# YOUR OBJECTIVE
Lines with the word "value" are the ones wanted. Copy each of them from the entries below.

# EXTRACTED RECORDS
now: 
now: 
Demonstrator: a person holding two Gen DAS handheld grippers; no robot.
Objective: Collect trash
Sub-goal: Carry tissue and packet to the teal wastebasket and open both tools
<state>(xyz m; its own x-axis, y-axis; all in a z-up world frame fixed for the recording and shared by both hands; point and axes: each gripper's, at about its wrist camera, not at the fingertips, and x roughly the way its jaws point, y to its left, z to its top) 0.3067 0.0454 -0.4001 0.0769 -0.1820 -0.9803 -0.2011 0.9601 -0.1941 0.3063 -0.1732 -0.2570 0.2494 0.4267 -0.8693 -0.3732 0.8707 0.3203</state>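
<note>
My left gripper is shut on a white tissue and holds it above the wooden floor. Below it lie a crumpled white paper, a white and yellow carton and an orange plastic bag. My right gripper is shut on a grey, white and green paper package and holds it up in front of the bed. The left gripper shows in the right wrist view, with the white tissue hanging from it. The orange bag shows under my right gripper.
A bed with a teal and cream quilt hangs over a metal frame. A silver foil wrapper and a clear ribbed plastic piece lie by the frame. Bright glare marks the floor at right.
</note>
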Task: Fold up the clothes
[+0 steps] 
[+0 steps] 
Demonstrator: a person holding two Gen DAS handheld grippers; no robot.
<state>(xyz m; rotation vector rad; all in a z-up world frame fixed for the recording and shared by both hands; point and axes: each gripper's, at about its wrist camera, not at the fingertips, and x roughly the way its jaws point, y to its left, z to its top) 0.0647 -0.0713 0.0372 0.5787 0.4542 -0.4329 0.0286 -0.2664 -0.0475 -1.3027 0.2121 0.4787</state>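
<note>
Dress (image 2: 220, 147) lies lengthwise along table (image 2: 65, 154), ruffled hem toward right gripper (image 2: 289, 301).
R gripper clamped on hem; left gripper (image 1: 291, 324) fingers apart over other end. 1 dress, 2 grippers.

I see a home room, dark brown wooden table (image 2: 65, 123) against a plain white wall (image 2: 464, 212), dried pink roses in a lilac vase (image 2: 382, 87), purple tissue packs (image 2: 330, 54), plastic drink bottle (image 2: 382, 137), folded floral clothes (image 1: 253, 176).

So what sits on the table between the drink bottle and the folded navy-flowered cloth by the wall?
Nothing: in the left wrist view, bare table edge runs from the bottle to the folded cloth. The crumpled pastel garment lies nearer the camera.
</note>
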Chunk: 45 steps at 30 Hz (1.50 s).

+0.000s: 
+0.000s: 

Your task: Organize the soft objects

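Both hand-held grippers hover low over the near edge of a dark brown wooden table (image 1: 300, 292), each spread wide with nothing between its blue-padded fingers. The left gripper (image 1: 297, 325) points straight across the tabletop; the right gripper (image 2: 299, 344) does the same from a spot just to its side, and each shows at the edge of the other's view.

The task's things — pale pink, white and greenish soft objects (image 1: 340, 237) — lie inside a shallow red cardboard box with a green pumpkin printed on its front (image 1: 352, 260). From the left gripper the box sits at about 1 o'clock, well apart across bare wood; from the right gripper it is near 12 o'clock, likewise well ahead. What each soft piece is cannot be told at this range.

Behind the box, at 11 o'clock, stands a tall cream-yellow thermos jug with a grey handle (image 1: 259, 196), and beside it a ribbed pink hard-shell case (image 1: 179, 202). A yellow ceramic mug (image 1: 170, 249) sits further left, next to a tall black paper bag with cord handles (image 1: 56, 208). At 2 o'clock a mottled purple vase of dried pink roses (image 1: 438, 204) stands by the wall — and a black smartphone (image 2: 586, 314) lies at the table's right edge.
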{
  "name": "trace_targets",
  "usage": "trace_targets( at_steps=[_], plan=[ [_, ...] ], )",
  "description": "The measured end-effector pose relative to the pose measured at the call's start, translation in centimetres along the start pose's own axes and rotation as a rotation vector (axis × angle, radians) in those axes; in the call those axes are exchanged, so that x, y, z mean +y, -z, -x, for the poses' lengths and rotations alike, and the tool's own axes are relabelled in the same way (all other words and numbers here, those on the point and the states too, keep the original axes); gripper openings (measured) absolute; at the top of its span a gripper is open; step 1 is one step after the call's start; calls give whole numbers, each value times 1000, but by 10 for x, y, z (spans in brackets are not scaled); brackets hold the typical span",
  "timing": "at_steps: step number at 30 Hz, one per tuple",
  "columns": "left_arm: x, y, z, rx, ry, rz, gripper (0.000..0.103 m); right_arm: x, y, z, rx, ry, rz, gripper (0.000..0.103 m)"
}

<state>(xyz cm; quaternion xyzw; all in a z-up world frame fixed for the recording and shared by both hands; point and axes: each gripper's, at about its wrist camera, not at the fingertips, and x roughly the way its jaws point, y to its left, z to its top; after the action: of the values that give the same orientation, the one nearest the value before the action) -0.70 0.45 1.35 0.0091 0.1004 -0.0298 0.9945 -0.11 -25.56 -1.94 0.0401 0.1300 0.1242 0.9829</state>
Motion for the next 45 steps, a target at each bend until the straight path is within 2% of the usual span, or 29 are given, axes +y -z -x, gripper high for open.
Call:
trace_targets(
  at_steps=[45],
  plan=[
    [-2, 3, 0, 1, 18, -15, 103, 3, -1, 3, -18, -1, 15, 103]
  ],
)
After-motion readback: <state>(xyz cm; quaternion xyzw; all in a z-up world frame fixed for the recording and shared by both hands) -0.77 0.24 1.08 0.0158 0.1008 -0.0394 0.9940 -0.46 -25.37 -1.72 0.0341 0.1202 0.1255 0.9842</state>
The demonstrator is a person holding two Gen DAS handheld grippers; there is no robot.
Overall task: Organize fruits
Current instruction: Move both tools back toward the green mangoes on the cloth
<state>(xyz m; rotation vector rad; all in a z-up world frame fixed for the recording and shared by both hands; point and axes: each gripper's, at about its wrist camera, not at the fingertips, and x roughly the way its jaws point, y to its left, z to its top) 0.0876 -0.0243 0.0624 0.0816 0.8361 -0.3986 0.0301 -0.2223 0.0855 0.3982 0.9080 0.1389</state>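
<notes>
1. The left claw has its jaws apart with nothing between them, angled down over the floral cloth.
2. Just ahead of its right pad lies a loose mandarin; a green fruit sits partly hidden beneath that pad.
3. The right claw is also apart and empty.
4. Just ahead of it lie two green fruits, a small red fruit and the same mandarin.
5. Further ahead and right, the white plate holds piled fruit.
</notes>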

# RESPONSE AREA
  "description": "The measured end-effector pose relative to the pose measured at the call's start, translation in centimetres along the start pose's own axes and rotation as a rotation vector (axis × angle, radians) in those axes; in the call those axes are exchanged, so that x, y, z mean +y, -z, -x, for the poses' lengths and rotations alike, and the tool's own axes are relabelled in the same way (all other words and numbers here, those on the point and the states too, keep the original axes); gripper openings (measured) absolute; at the top of its span a gripper is open; step 1 is one step after the call's start; calls give whole numbers, each value times 1000, but by 10 for x, y, z (spans in brackets are not scaled); brackets hold the typical span",
<state>(xyz cm; quaternion xyzw; all in a z-up world frame fixed for the recording and shared by both hands; point and axes: each gripper's, at about its wrist camera, not at the fingertips, and x roughly the way its jaws point, y to its left, z to its top; after the action: of the values that give the same orientation, the one nearest the value before the action) -0.70 0.45 1.35 0.0091 0.1004 -0.0298 0.9945 -0.11 -25.56 -1.94 0.0401 0.1300 0.1242 0.9829</state>

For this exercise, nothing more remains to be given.